▸ Work item:
When the line with "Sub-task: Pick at" comes up, set it down and every later line to the end of the data, exactly and without pictures.

▸ Information shown:
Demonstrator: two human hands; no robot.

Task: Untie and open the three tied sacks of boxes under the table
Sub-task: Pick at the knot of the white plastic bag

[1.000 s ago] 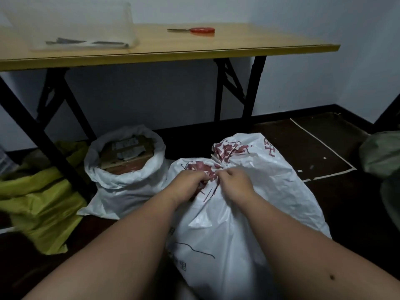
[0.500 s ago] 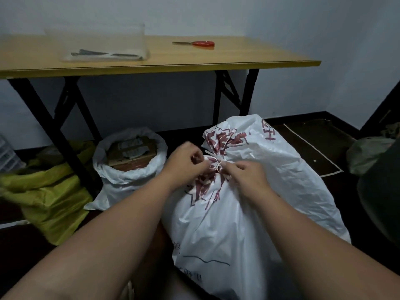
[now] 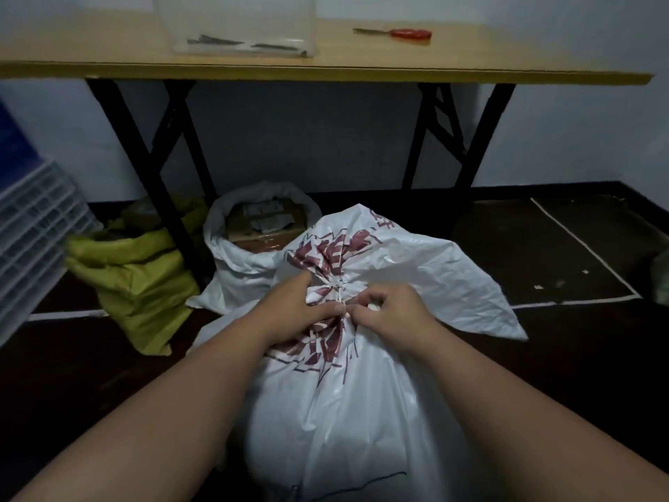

▸ Solved problem:
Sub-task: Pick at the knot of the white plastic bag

[1.000 s ago] 
[0.500 s ago] 
[now] 

That concludes the answer to this exercise.